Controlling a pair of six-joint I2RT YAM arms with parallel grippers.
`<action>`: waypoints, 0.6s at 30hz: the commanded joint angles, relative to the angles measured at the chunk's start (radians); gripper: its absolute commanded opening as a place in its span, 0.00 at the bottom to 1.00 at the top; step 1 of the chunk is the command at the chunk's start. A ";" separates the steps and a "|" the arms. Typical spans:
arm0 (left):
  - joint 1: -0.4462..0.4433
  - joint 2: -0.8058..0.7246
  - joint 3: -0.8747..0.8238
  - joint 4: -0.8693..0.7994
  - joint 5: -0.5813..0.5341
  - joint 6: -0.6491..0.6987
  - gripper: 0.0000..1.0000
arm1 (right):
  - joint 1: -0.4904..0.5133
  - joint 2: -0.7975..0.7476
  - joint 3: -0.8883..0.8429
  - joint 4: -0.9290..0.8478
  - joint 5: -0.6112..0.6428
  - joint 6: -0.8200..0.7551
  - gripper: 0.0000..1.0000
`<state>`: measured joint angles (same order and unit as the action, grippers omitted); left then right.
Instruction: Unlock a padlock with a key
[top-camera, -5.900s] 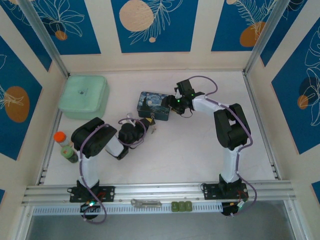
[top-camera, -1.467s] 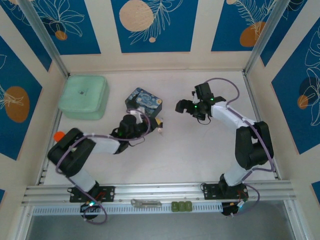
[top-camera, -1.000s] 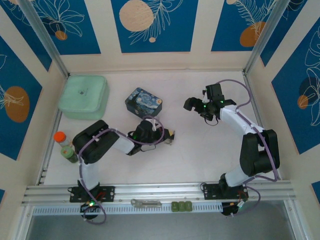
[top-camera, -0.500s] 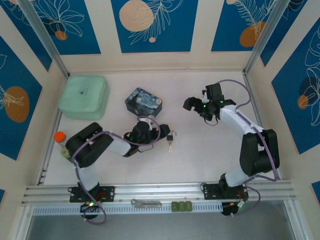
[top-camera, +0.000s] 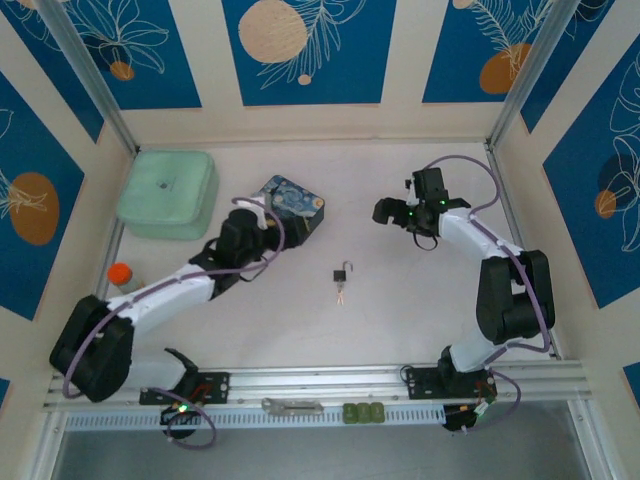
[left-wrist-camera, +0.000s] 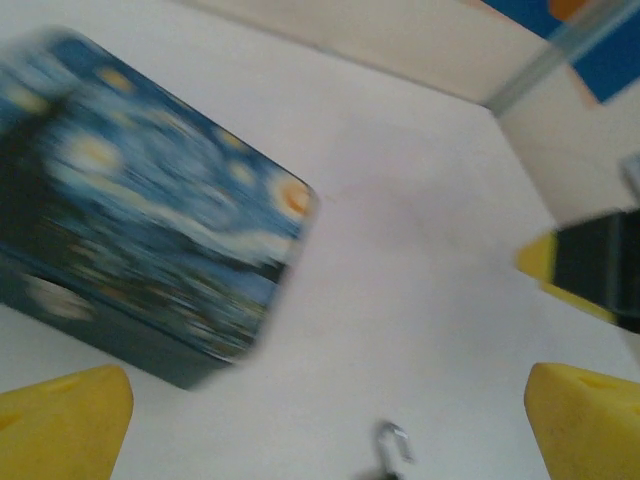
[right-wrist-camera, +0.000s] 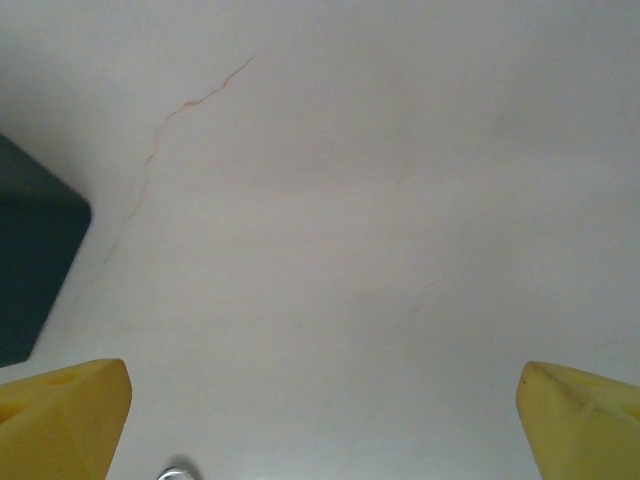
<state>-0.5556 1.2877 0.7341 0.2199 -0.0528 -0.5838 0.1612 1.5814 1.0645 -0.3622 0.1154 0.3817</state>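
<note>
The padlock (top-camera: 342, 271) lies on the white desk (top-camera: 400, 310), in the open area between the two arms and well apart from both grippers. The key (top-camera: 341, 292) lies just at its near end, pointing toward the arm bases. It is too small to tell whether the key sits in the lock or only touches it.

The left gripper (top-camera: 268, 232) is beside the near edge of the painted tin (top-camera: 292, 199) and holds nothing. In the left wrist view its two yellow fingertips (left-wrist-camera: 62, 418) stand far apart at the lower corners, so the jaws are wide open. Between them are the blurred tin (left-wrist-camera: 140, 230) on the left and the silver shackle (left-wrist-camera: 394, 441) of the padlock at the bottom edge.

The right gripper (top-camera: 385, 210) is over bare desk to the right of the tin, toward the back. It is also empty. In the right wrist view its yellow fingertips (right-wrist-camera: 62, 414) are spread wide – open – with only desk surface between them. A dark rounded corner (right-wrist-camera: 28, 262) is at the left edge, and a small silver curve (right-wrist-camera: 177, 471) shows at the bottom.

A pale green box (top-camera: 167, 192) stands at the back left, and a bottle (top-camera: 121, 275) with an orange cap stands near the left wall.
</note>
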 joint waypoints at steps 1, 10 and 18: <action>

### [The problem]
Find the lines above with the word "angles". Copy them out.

### [Answer to the problem]
`<action>`: waypoints, 0.6s at 30hz: the commanded joint angles, relative to the angles measured at the chunk's start (radians); gripper: its absolute commanded opening as a place in its span, 0.00 at the bottom to 1.00 at the top; step 1 of the chunk is the command at the chunk's start. A ";" separates the steps and a "|" the arms. Typical spans:
`<state>`: measured joint angles (same order and unit as the action, grippers omitted); left then right.

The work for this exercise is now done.